• _THE TASK_: The answer is every line of the records that holds the word "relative", copied in full.

• _PROVIDED DATA_:
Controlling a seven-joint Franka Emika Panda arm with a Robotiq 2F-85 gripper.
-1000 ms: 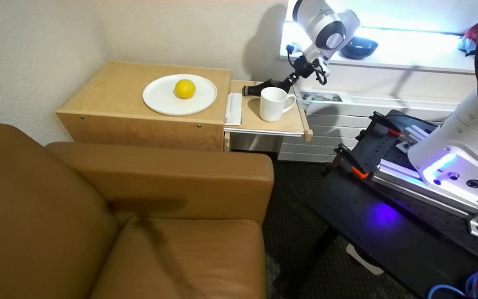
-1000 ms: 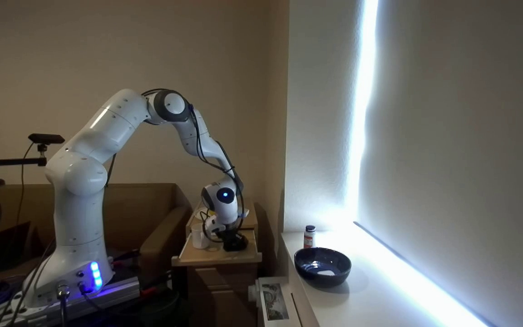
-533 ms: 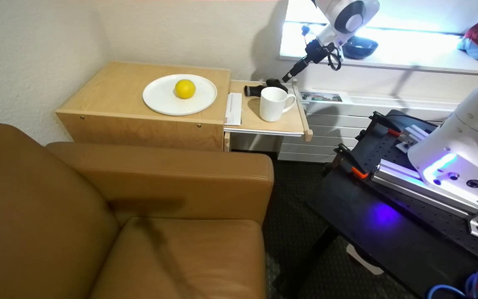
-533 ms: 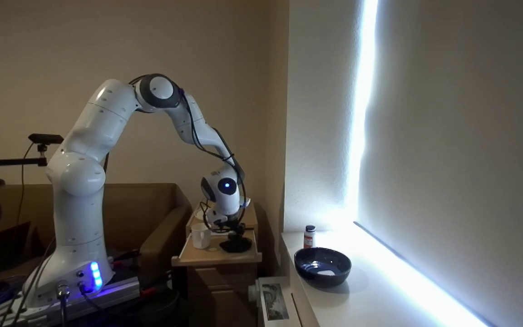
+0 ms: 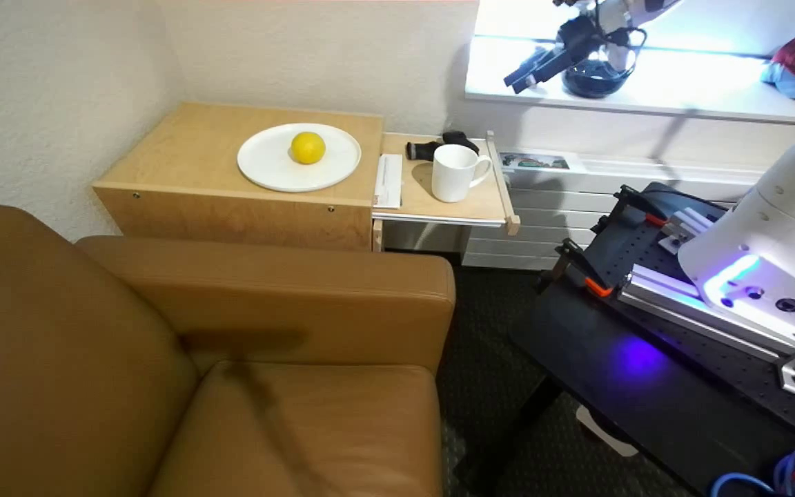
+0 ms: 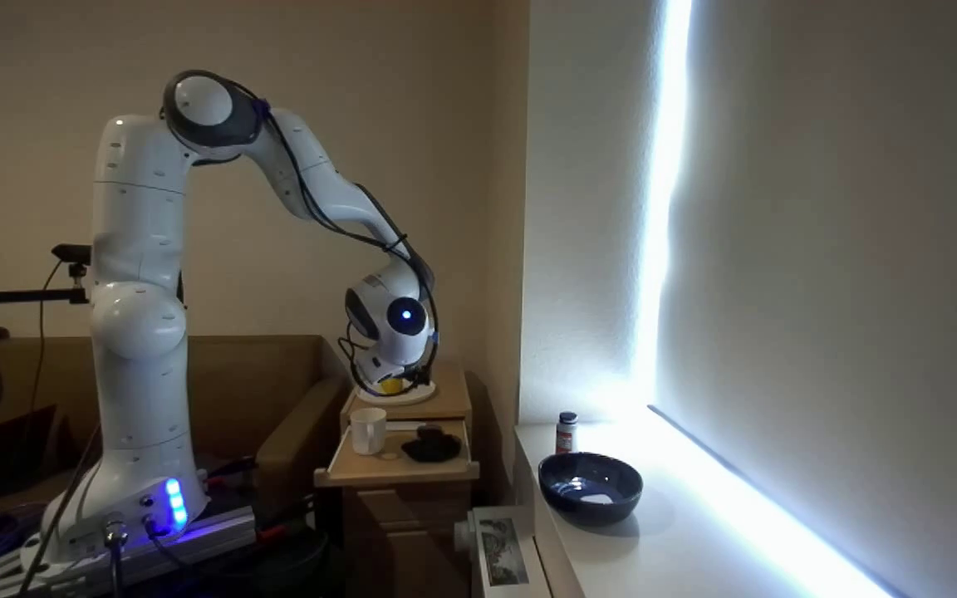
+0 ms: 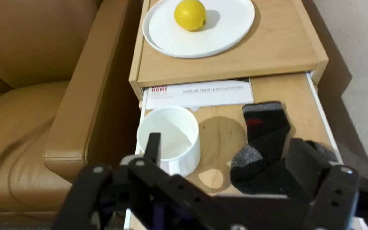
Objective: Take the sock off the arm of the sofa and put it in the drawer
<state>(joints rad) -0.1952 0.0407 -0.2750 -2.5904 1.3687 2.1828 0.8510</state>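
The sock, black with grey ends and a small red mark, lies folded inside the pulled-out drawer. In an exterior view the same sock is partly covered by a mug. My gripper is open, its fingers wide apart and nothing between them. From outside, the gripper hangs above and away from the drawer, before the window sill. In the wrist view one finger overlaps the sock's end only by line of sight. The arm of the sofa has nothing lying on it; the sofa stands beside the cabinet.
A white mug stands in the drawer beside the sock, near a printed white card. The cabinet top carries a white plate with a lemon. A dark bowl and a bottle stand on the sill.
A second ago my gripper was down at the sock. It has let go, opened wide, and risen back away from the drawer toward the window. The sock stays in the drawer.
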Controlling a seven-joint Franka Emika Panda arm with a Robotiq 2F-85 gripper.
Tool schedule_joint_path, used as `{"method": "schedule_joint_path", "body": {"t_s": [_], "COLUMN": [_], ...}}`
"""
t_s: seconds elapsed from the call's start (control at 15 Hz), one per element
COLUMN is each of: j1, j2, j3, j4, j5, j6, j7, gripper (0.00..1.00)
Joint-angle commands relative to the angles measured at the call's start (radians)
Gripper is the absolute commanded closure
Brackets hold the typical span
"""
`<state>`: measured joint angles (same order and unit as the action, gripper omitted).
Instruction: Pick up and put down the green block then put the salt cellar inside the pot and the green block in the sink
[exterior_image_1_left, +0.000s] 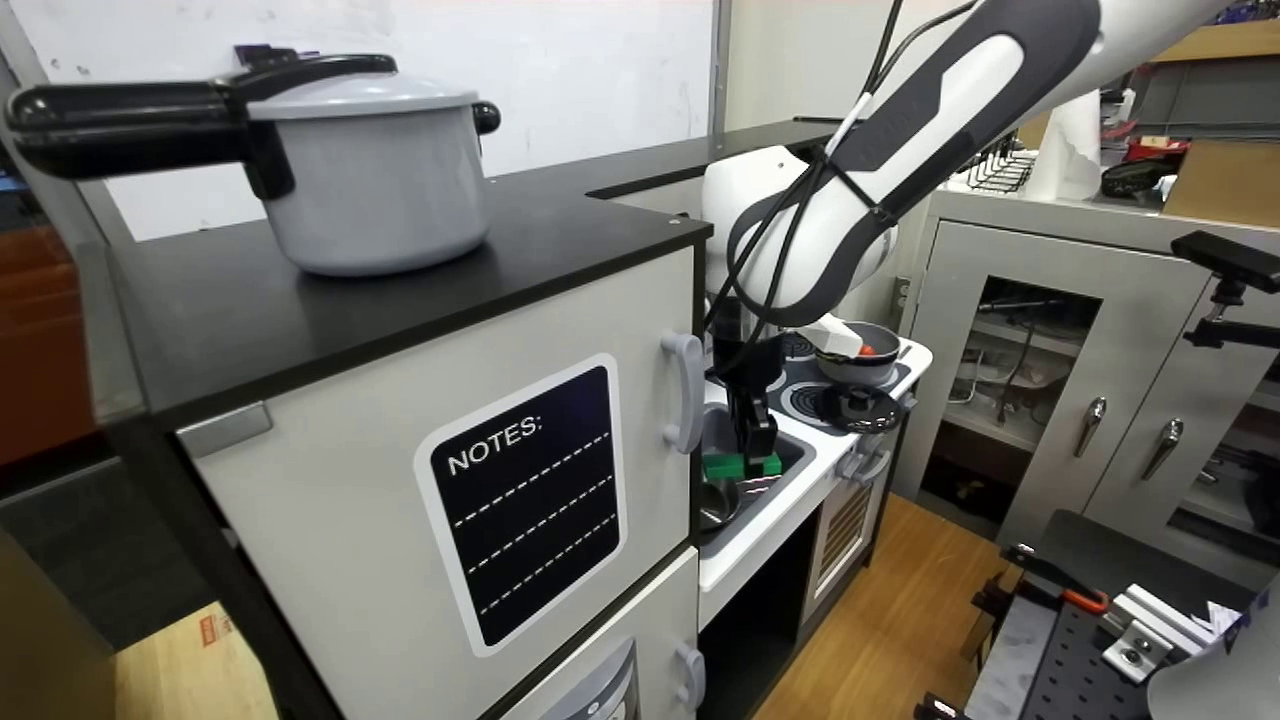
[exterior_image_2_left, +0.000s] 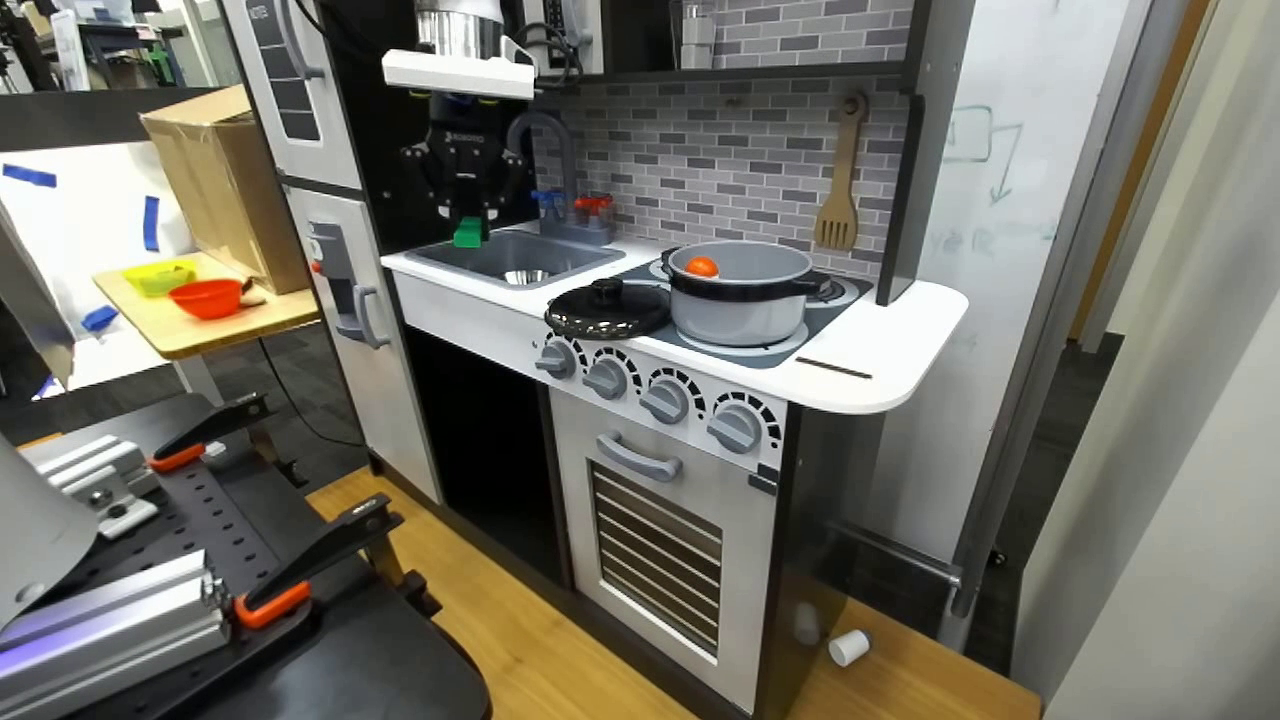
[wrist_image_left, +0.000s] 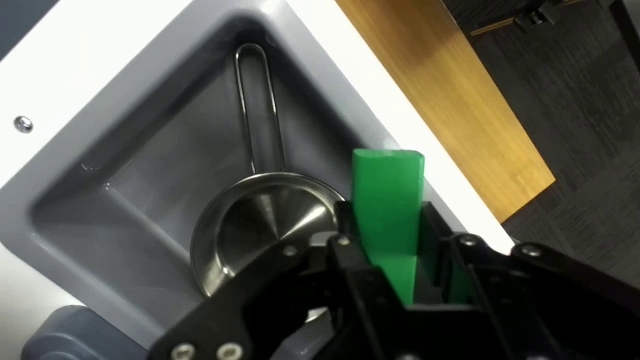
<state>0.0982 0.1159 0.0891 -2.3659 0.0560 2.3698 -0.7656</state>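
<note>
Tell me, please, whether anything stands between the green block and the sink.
The metal pan lying in the sink might catch the green block, held up in the pincer. Nothing else visible intervenes; bare sink floor shows beside the pan.

The green block (wrist_image_left: 387, 210) is just a plain bar, longer than it is wide, corners a bit rounded. It's held up in the air over the sink (wrist_image_left: 165, 145), pretty much level, and in the wrist view one end overlaps the sink's rim. Sink's a grey rectangular basin. The pot (exterior_image_2_left: 735, 318) is grey with a black band, upright and open-topped, off to one side of the sink.
</note>
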Motion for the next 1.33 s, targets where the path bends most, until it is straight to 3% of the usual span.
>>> {"method": "schedule_joint_path", "body": {"t_s": [0.0, 0.2, 0.6, 0.67, 0.73, 1.13, 1.27], "j1": [0.002, 0.013, 0.029, 0.029, 0.028, 0.022, 0.018], "j2": [0.062, 0.075, 0.096, 0.097, 0.099, 0.095, 0.083], "j3": [0.012, 0.026, 0.049, 0.047, 0.045, 0.045, 0.045], "j4": [0.067, 0.078, 0.091, 0.091, 0.091, 0.082, 0.071], "j5": [-0.115, -0.22, -0.321, -0.341, -0.353, -0.398, -0.393], "j6": [0.034, 0.053, 0.087, 0.094, 0.099, 0.119, 0.122], "j7": [0.041, 0.079, 0.139, 0.159, 0.174, 0.216, 0.214], "gripper": [0.9, 0.89, 0.86, 0.59, 0.41, 0.02, 0.0]}}
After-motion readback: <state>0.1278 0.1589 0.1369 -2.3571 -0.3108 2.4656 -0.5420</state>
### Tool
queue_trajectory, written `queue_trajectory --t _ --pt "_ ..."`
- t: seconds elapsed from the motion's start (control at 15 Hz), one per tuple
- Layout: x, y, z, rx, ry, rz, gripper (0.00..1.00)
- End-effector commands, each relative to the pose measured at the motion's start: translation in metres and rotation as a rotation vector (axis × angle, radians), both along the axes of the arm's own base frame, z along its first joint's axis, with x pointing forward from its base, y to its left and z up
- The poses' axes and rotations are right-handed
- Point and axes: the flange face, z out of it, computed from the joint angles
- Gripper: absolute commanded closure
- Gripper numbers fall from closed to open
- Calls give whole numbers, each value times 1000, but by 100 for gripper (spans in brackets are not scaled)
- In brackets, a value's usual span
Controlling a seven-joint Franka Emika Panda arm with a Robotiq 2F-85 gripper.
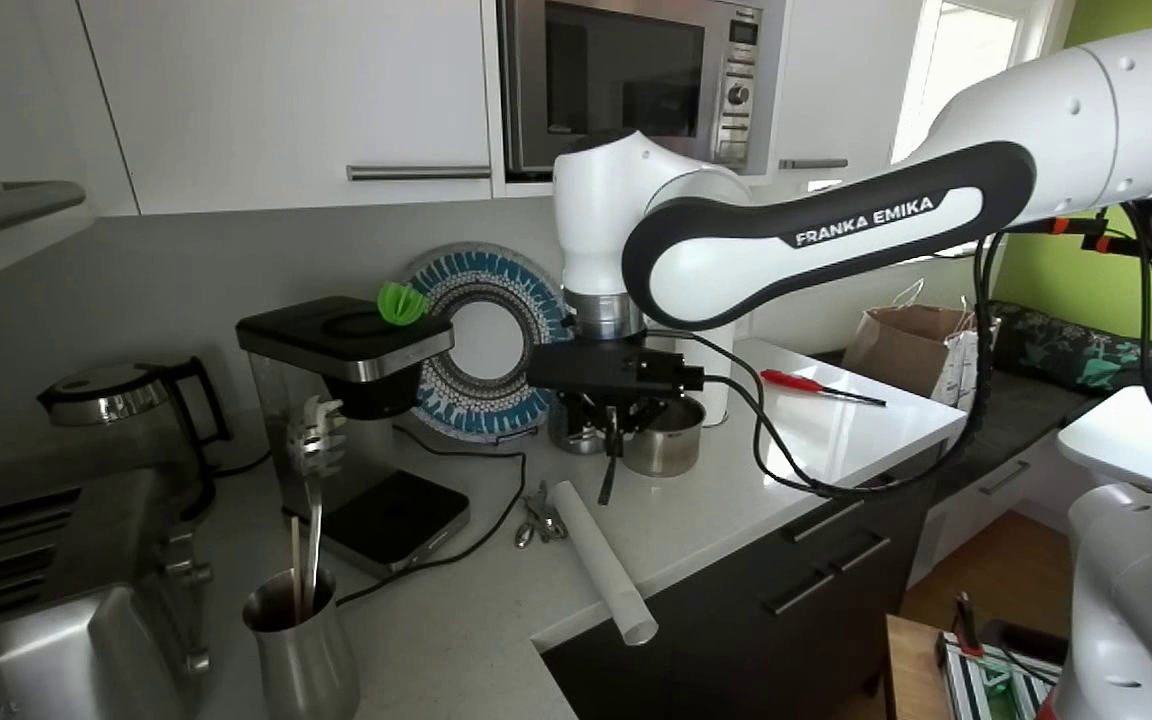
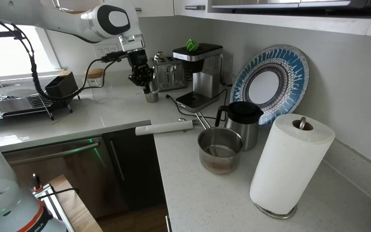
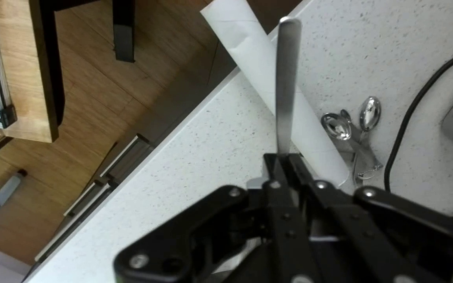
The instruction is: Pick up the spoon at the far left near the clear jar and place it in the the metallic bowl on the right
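Your gripper (image 3: 283,158) stood narrow, its fingers pinching one slim steel piece by the shaft; that was most likely the spoon (image 3: 287,74), though the wrist view showed you only its handle clearly. You held it above the countertop (image 3: 210,133), and in that view the handle crossed in front of the white paper tube (image 3: 321,149), which lay over the countertop's inner corner with one end past the front edge. Loose spoons (image 3: 336,126) lay just beside the tube's opposite end. The wire-handled metallic bowl (image 2: 219,164) stood inside the front edge, apart from your gripper and just beside the steel carafe (image 2: 251,135). In an exterior view you could see a patterned plate (image 2: 264,87) leaning at the back edge and a paper towel roll (image 2: 288,167) standing upright. The cork-topped clear jar (image 2: 95,73) stood along the back edge of the countertop's far stretch.
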Motion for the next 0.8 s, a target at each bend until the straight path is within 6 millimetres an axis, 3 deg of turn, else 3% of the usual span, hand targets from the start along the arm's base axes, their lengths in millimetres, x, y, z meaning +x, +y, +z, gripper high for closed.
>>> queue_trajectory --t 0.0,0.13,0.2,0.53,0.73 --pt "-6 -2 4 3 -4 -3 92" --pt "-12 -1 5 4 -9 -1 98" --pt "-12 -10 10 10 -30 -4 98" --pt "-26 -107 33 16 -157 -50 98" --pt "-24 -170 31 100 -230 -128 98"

• _FINISHED EXERCISE_:
Joint-angle commands relative to the angles measured at the call's start (radians)
- End-effector commands, each relative to the pose measured at the motion's start: translation in metres and rotation as a rotation vector (axis × angle, radians), both along the axes of the arm's own base frame, z along its first joint's axis, with x pointing forward from its base, y to its left and z up

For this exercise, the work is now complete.